Artist

Dick Vance

Genre: Jazz ,Swing ,Jazz Instrument ,Saxophone Jazz
Origin: U.S.A
Listen on Coda
Dick Vance earned recognition as a skilled trumpeter whose recorded solos remained relatively scarce. Born and raised in Cleveland, he began on violin before turning to trumpet after only a brief time.
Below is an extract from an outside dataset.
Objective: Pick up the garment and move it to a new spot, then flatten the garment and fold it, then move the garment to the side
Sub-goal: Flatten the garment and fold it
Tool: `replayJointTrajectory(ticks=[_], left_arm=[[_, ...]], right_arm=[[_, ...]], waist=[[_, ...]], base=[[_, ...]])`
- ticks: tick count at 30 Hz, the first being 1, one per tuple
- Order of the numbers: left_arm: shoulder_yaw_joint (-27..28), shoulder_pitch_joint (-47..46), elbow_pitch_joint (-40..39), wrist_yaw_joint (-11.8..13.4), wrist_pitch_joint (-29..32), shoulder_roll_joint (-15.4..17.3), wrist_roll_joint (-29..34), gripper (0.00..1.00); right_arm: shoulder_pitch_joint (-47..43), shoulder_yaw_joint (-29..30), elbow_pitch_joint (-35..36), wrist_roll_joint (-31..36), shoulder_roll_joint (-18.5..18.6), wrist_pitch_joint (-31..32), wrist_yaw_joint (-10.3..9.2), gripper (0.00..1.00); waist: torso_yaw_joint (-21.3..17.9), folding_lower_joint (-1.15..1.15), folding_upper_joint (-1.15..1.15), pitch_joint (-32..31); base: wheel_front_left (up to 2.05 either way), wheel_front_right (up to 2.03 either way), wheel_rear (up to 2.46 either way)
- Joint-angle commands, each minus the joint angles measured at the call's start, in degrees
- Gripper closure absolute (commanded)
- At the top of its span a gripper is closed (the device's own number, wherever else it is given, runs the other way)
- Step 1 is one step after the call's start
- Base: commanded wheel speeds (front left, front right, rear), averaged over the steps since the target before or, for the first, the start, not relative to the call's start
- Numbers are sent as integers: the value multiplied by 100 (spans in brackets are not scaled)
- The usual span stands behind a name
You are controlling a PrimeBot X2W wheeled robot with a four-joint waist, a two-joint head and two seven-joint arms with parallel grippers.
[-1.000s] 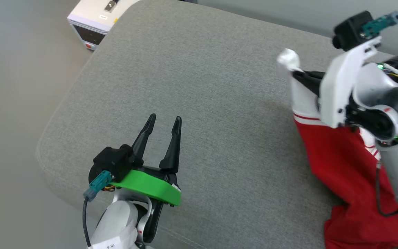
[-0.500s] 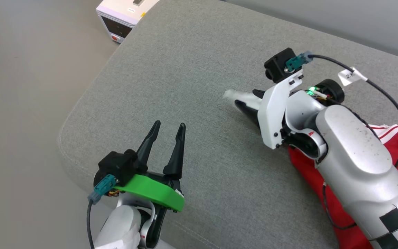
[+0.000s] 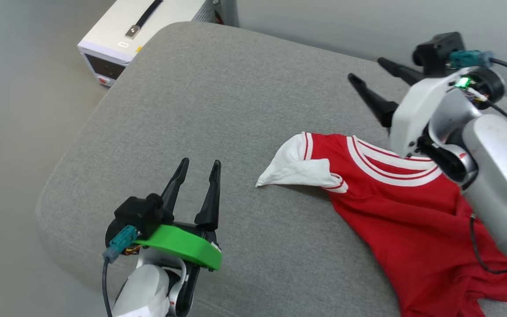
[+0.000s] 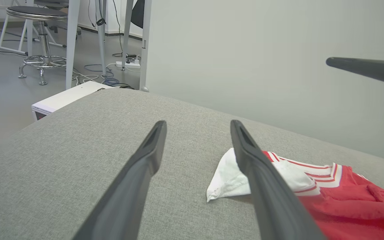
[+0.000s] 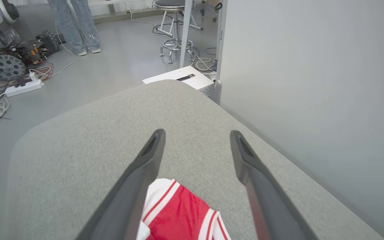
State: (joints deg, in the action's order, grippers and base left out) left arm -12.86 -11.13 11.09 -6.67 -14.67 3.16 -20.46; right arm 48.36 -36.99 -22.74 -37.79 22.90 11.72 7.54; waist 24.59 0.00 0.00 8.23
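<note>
The garment (image 3: pixel 412 220), red with a white sleeve (image 3: pixel 297 169) and striped collar, lies loose on the grey cushion (image 3: pixel 218 110), its sleeve folded toward the middle. My right gripper (image 3: pixel 365 68) hangs open above the collar, clear of the cloth, with nothing between its fingers. In the right wrist view the right gripper (image 5: pixel 197 132) points over the garment (image 5: pixel 175 213) below. At the lower left my left gripper (image 3: pixel 200 162) stands open and empty, left of the sleeve. The left wrist view has the left gripper (image 4: pixel 198 123) with the garment (image 4: pixel 345 203) behind its right finger.
A white box device (image 3: pixel 134 35) stands on the floor past the cushion's far left corner. A pale wall (image 5: pixel 312 66) runs along the cushion's far edge. A stool (image 5: pixel 173 5), floor cables and a person's legs (image 5: pixel 75 23) are farther off.
My right gripper opened, let go of the white sleeve and rose; the garment now lies on the cushion. The head camera shifted. The left gripper stayed open in place.
</note>
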Motion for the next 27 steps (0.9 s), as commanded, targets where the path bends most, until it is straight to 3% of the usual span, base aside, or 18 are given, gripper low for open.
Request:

His early professional work included a stint in J. Frank Terry’s Cleveland ensemble, followed by membership in the little-known orchestra led by Lil Armstrong from 1934 to 1935. After relocating to New York he performed with Willie Bryant and Kaiser Marshall before joining Fletcher Henderson’s Orchestra in 1936, where he served as lead trumpeter and occasional vocalist through 1938. In 1939 Vance entered Chick Webb’s Big Band, remaining with the group for several years after Ella Fitzgerald assumed leadership following Webb’s death and contributing many of its arrangements. Subsequent engagements took him through bands fronted by Charlie Barnet, Don Redman, Eddie Heywood’s Sextet between 1944 and 1945, and Ben Webster, among others. Between 1944 and 1947 he studied at Juilliard Institute while also working in theater pit orchestras for decades and supplying arrangements to ensembles directed by Duke Ellington, Harry James, Cab Calloway, and Earl Hines. He participated in Fletcher Henderson’s final Sextet in 1950, spent 1951–1952 with Duke Ellington—where he prepared most of the material for the album Ellington ’55—and toured with Don Redman in 1953. Throughout the 1950s he appeared regularly at the Savoy Ballroom. In 1969 Vance traveled to Europe alongside Eddie Barefield. Across his career he led just two little-known albums, one issued by Sue in 1962 and the other by Strand in the mid-1960s.